▸ **TASK STATEMENT**
Set each line of the data down exactly, please.

▸ **INFORMATION PROVIDED**
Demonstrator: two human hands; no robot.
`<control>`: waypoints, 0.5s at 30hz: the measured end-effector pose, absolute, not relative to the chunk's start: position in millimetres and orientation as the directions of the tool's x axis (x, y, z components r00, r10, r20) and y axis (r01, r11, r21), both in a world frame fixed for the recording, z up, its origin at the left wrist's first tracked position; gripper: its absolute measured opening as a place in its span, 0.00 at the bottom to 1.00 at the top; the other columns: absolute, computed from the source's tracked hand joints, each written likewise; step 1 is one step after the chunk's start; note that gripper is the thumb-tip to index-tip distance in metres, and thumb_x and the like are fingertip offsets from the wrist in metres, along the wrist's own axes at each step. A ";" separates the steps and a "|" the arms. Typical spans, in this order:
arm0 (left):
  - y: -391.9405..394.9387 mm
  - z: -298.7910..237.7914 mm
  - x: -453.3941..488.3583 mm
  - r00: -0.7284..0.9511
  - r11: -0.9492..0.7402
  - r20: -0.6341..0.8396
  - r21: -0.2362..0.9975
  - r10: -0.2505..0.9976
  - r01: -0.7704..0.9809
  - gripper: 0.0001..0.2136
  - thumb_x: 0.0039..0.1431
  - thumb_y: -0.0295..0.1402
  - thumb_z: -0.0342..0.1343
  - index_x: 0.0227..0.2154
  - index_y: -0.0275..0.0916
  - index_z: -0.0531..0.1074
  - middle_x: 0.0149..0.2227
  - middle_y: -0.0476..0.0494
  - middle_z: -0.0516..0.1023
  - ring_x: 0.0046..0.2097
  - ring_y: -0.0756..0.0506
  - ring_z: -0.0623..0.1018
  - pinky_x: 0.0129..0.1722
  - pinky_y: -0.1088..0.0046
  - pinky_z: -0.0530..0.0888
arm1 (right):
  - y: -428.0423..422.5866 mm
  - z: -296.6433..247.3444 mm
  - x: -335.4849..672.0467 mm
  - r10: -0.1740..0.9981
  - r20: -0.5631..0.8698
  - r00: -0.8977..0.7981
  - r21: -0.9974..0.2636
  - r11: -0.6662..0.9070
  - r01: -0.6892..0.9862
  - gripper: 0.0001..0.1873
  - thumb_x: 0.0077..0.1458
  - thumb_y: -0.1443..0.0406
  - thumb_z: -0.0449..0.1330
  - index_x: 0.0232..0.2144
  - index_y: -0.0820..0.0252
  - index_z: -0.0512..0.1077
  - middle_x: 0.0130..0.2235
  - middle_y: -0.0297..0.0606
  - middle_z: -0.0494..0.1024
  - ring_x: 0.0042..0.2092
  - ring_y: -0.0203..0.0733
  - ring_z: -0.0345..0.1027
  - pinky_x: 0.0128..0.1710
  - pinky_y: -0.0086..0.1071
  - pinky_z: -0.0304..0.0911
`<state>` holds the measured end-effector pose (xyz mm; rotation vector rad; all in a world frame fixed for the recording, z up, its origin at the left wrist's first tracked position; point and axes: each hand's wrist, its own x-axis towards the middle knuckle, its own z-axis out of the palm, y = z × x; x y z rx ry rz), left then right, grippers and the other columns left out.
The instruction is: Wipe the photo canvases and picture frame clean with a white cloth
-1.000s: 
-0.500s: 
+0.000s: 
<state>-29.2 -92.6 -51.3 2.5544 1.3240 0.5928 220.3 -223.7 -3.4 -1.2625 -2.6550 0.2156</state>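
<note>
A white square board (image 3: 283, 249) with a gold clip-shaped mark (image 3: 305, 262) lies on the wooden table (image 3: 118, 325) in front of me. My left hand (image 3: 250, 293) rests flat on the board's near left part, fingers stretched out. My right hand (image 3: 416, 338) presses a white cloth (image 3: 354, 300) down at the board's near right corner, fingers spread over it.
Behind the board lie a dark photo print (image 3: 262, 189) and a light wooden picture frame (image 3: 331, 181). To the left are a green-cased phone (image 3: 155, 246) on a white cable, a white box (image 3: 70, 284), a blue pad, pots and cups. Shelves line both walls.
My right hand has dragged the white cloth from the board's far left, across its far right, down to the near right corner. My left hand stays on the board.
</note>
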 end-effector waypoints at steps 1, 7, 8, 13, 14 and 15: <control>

▸ **OUTPUT BELOW**
Demonstrator: two human hands; no robot.
`<control>`: waypoints, 0.5s at 30hz: the measured end-effector pose, absolute, not relative to the chunk's start: position in millimetres and orientation as the directions of the tool's x axis (x, y, z components r00, r10, r20) and y axis (r01, r11, r21), both in a world frame fixed for the recording, z up, its origin at the left wrist's first tracked position; gripper: its absolute measured opening as a place in its span, 0.00 at the bottom to 1.00 at the top; the other columns: absolute, computed from the source's tracked hand joints, each written likewise; step 1 is one step after the chunk's start; note that gripper is the thumb-tip to index-tip distance in metres, and thumb_x and the like are fingertip offsets from the wrist in metres, along the wrist's own axes at each step. A ";" separates the steps and a "|" the arms. Typical spans, in this order:
arm0 (left):
  - y: -391.9405..394.9387 mm
  - z: -298.7910..237.7914 mm
  - x: -453.3941..488.3583 mm
  - r00: -0.7284..0.9511
  - r11: -0.9492..0.7402
  - r20: -0.6341..0.8396
  - r21: -0.2362..0.9975
  - r10: -0.2505..0.9976
  - r01: -0.7704..0.9809
  - gripper: 0.0001..0.2136
  - thumb_x: 0.0039..0.1431
  - thumb_y: -0.0295..0.1402
  - thumb_z: -0.0342..0.1343
  - index_x: 0.0227..0.2154
  - index_y: -0.0275..0.0916
  - index_z: -0.0531..0.1074
  - middle_x: 0.0149..0.2227
  - middle_y: -0.0476..0.0494
  - middle_z: -0.0516..0.1023
  - ring_x: 0.0046..0.2097
  - ring_y: -0.0756..0.0506
  - ring_z: -0.0623..0.1018
  - pinky_x: 0.0129..0.1722
  - pinky_y: -0.1088..0.0046
  - pinky_z: -0.0530..0.0888
arm1 (right):
  - y: -428.0423..422.5866 mm
  - z: -296.6433..247.3444 mm
  - x: -335.4849..672.0467 mm
  - r10: -0.1740..0.9981
  - r20: -0.5631..0.8698
  - r00: -0.8977..0.7981
  - r21: -0.9974..0.2636
  - r11: -0.6662..0.9070
  - r01: -0.6892..0.9862
  - gripper: 0.0001..0.1873
  - thumb_x: 0.0077..0.1458
  - thumb_y: -0.1443..0.0406
  - thumb_z: -0.0449..0.1330
  - index_x: 0.0232..0.2144
  - index_y: -0.0820..0.0252
  - index_z: -0.0512..0.1077
  - middle_x: 0.0130..0.2235
  - middle_y: -0.0297..0.0606
  - middle_z: -0.0494..0.1024
  - ring_x: 0.0042..0.2092
  - ring_y: -0.0203..0.0733
  - ring_z: -0.0345..0.1027
  - pinky_x: 0.0128..0.1710
  - pinky_y: -0.0086..0.1071
  - pinky_z: -0.0304..0.0911
`<state>` holds the measured end-effector pose (xyz mm; rotation vector rad; all in a world frame fixed for the recording, z up, its origin at the left wrist's first tracked position; point and axes: each hand's wrist, its own x-axis towards the middle knuckle, its own z-axis out of the palm, y = z × x; x y z rx ry rz), left then right, grippers and the other columns left out.
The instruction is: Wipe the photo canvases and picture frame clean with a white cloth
-1.000s: 
-0.500s: 
+0.000s: 
<state>-29.2 -92.6 -51.3 2.5544 1.3240 0.5928 220.3 -223.7 -3.4 -1.2625 -2.6550 0.2156</state>
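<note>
A white square board (image 3: 283, 249) with a gold clip-shaped mark (image 3: 305, 262) lies on the wooden table (image 3: 118, 325) in front of me. My left hand (image 3: 250, 293) rests flat on the board's near left part, fingers stretched out. My right hand (image 3: 416, 338) presses a white cloth (image 3: 354, 300) down at the board's near right corner, fingers spread over it.
Behind the board lie a dark photo print (image 3: 262, 189) and a light wooden picture frame (image 3: 331, 181). To the left are a green-cased phone (image 3: 155, 246) on a white cable, a white box (image 3: 70, 284), a blue pad, pots and cups. Shelves line both walls.
My right hand has dragged the white cloth from the board's far left, across its far right, down to the near right corner. My left hand stays on the board.
</note>
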 end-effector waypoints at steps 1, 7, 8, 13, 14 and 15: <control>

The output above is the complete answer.